What you should do
The entire listing below is to be written out exactly, minus the pictures.
■ ■ ■ ■ ■ ■ ■
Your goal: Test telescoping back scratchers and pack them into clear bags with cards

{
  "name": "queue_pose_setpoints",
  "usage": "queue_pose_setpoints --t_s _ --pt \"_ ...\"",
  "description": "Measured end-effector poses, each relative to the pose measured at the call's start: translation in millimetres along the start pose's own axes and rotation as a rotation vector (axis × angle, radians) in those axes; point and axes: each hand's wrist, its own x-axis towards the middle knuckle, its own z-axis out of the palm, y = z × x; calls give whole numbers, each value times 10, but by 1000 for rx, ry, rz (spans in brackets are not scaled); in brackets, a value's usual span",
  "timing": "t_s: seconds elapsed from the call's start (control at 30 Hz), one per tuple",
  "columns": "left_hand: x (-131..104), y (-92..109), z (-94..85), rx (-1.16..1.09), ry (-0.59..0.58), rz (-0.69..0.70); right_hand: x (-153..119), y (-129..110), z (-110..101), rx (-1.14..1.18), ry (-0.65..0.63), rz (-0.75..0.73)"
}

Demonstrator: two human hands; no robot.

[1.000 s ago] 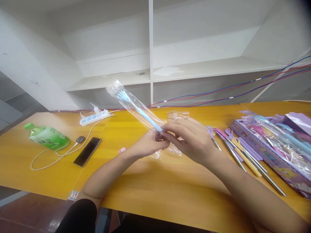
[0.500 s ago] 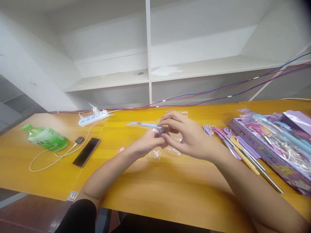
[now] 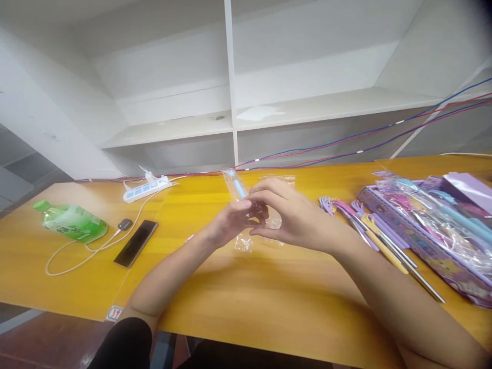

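Observation:
A light-blue back scratcher (image 3: 239, 187) in a clear plastic sleeve (image 3: 227, 177) points up and away from me above the table. My left hand (image 3: 235, 218) is closed round its near end. My right hand (image 3: 286, 210) curves in from the right, fingers bent and their tips at the same end of the sleeve; the left fingers partly hide the grip. Beneath both hands lie crumpled clear plastic bags (image 3: 244, 242). On the right, several loose back scratchers (image 3: 380, 241) with hand-shaped heads and metal rods rest beside a purple patterned box (image 3: 418, 238).
The box holds more bagged back scratchers (image 3: 453, 215). At left are a green bottle (image 3: 75, 221) on its side, a black phone (image 3: 136, 244), a white cable and a power strip (image 3: 146, 189). White shelving (image 3: 307, 110) and red and blue wires run along the back.
The sleeved back scratcher has swung from pointing left to pointing up and away. My right fingers have shifted, with a wider gap between thumb and fingers. The view has shifted slightly.

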Motion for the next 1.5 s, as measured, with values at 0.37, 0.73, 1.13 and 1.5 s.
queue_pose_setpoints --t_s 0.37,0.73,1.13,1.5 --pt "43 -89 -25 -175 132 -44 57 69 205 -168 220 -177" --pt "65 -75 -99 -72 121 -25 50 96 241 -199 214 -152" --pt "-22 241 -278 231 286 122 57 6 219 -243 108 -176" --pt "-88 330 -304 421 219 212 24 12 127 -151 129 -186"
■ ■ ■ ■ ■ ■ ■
Your solution
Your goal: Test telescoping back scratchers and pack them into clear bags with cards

{
  "name": "queue_pose_setpoints",
  "usage": "queue_pose_setpoints --t_s _ --pt \"_ ...\"",
  "description": "Measured end-effector poses, each relative to the pose measured at the call's start: translation in millimetres along the start pose's own axes and rotation as a rotation vector (axis × angle, radians) in those axes; point and axes: each hand's wrist, its own x-axis towards the middle knuckle, its own z-axis out of the palm, y = z × x; calls give whole numbers, each value times 10, but by 1000 for rx, ry, rz (spans in brackets are not scaled); in brackets, a value's usual span",
  "timing": "t_s: seconds elapsed from the call's start (control at 30 Hz), one per tuple",
  "columns": "left_hand: x (-131..104), y (-92..109), z (-94..85), rx (-1.16..1.09), ry (-0.59..0.58), rz (-0.69..0.70); right_hand: x (-153..119), y (-129..110), z (-110..101), rx (-1.14..1.18), ry (-0.65..0.63), rz (-0.75..0.73)"
}

Demonstrator: two human hands; no robot.

[1.000 s ago] 
[0.500 s ago] 
[now] 

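Observation:
A light-blue back scratcher (image 3: 239, 187) in a clear plastic sleeve (image 3: 227, 177) points up and away from me above the table. My left hand (image 3: 235, 218) is closed round its near end. My right hand (image 3: 286, 210) curves in from the right, fingers bent and their tips at the same end of the sleeve; the left fingers partly hide the grip. Beneath both hands lie crumpled clear plastic bags (image 3: 244, 242). On the right, several loose back scratchers (image 3: 380, 241) with hand-shaped heads and metal rods rest beside a purple patterned box (image 3: 418, 238).
The box holds more bagged back scratchers (image 3: 453, 215). At left are a green bottle (image 3: 75, 221) on its side, a black phone (image 3: 136, 244), a white cable and a power strip (image 3: 146, 189). White shelving (image 3: 307, 110) and red and blue wires run along the back.
The sleeved back scratcher has swung from pointing left to pointing up and away. My right fingers have shifted, with a wider gap between thumb and fingers. The view has shifted slightly.
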
Motion for the next 1.5 s, as measured, with values at 0.37, 0.73, 1.13 and 1.5 s.
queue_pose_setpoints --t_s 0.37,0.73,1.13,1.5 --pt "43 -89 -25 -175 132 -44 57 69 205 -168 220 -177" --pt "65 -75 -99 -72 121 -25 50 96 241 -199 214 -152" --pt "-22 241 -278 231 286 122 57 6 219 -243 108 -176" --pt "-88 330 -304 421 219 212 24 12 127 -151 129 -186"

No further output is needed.